June 16, 2011— -- Of the 10,000 different number combinations you can choose to lock your iPhone, a surprising number of people use one of five common pass codes, one developer revealed.
Through his own security app, Daniel Amitay found that nearly one in 10 of the numerical pass codes users choose to lock their phones are one of five common four-digit combinations.
Those five: 1234, 0000, 2580 (which make up the center column of numbers on a phone's keypad), 1111, and 5555. Number six on the list, 5683, is the least obvious—until you realize it spells "Love" on a keypad.
The rest of the top ten were also somewhat guessable: 0852 (going back up the center column), 2222, 1212, and 1998.
Amitay, a 20-year-old economics student at New York University, looked at 204,508 pass codes recorded by his application, Big Brother Camera Security.

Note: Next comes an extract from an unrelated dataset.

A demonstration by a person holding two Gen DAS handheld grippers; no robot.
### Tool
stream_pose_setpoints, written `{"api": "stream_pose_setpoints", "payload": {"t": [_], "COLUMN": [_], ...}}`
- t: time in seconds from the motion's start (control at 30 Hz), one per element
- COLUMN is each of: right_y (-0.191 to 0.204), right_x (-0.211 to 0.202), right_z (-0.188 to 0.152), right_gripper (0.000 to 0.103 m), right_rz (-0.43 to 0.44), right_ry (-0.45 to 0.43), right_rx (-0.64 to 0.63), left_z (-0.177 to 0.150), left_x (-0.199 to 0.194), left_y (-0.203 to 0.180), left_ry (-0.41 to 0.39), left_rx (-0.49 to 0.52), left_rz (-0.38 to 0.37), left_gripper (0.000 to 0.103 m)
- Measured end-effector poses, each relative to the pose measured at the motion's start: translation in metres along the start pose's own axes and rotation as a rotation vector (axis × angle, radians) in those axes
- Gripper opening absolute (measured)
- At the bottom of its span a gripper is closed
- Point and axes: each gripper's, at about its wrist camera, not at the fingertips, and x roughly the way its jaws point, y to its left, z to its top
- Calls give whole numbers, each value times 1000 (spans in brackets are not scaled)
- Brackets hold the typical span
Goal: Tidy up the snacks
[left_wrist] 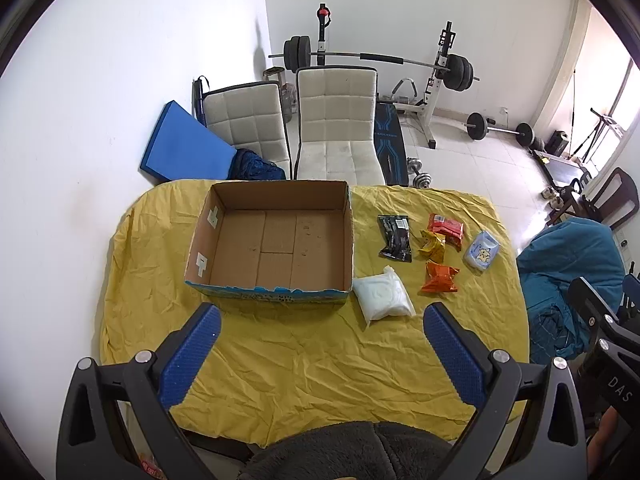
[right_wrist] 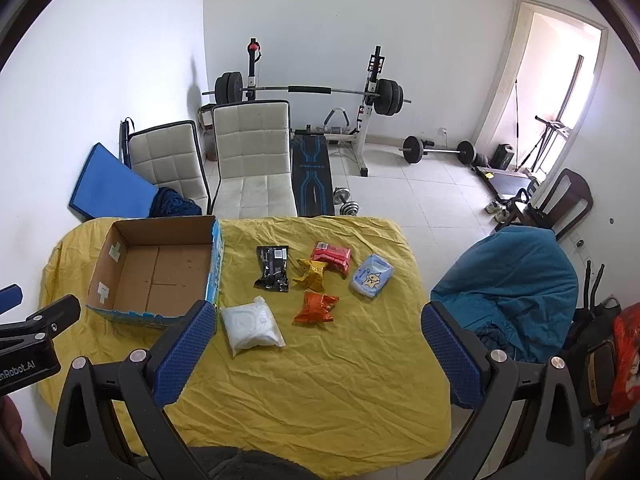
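Observation:
An empty cardboard box (left_wrist: 276, 240) (right_wrist: 156, 268) sits on the yellow tablecloth (left_wrist: 312, 364) (right_wrist: 320, 380). To its right lie several snack packs: a white pouch (left_wrist: 382, 296) (right_wrist: 251, 327), a black packet (left_wrist: 395, 237) (right_wrist: 273, 267), a yellow packet (left_wrist: 433, 245) (right_wrist: 311, 274), a red packet (left_wrist: 446, 227) (right_wrist: 332, 257), an orange packet (left_wrist: 440, 278) (right_wrist: 316, 307) and a pale blue pack (left_wrist: 482, 254) (right_wrist: 371, 276). My left gripper (left_wrist: 320, 320) hovers open above the near table. My right gripper (right_wrist: 320, 320) is open too, nothing between its fingers.
Two white chairs (left_wrist: 336, 124) stand behind the table, with a blue mat (left_wrist: 186, 144) against the wall and a weight bench with barbell (right_wrist: 312, 92) beyond. A chair draped in teal cloth (right_wrist: 516, 280) stands right of the table. Dark fabric (left_wrist: 348, 452) lies at the near edge.

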Motion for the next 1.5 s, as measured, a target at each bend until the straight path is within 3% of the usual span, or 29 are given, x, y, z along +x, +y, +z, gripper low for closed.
{"api": "stream_pose_setpoints", "payload": {"t": [1.5], "right_y": [-3], "right_x": [-17], "right_z": [0], "right_gripper": [103], "right_rz": [-6], "right_ry": [-32], "right_rx": [14], "left_z": [1], "left_x": [-12], "left_y": [-9], "left_ry": [-34], "left_rx": [16], "left_rz": [4], "left_gripper": [103]}}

His app replaces the built-in lock screen with a fake lock screen. If an incorrect code is entered into the fake lock screen, the camera takes a picture of who entered the code and e-mails it and the GPS position of the phone to the owner.

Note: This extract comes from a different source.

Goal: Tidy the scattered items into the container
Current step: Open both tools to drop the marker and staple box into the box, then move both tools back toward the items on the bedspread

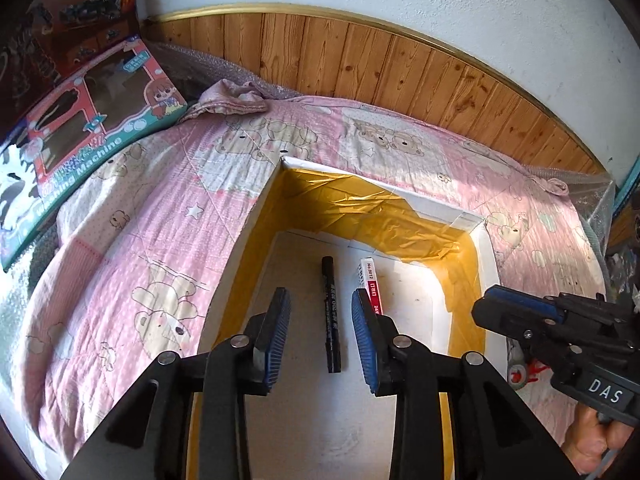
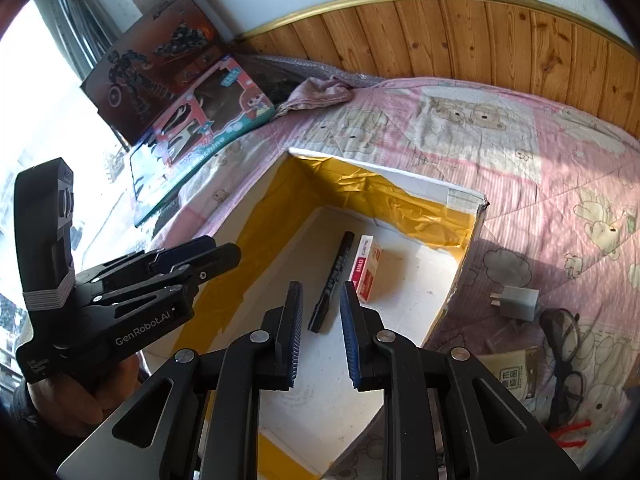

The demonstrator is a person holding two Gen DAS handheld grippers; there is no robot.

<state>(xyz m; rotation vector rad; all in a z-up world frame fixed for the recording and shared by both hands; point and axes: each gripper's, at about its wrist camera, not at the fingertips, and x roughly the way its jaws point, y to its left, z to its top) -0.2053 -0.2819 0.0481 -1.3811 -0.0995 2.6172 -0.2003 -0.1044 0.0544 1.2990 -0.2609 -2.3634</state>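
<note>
the left tongs (image 1: pixel 321 306) point forward with their blue-padded fingers (image 1: pixel 278 330) spread apart and nothing between them. the right tongs (image 2: pixel 321 300) point forward too, jaws parted and empty. a hand (image 2: pixel 76 396) grips the left handle; another hand (image 1: pixel 596 436) grips the right one.

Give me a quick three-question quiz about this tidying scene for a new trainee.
1. True or false: the marker lies inside the box.
2. Which item is still out on the quilt? A) staple box B) glasses C) marker
3. Fill in: the left tongs and right tongs are both ____, holding nothing.

Key: 1 true; 2 B; 3 open.
</note>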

That app also sent back the user's pass code to Amitay's servers anonymously—so he could gather the information on which codes were being used too often.
Of the 10,000 possible combinations, Amitay noted that 30 weren't used at all. He said the average passcode was used about 20 times, but half were only used 10 or 11 times.
To be clear—Amitay's app didn't send official pass codes back, but the codes people used to lock their phones with his application.
Apple has disabled Amitay's app and it is no longer available in the app store. Amitay said he received a phone call from Apple's Developer Relations department, who told him his app was disabled for "surreptitiously harvesting user pass codes."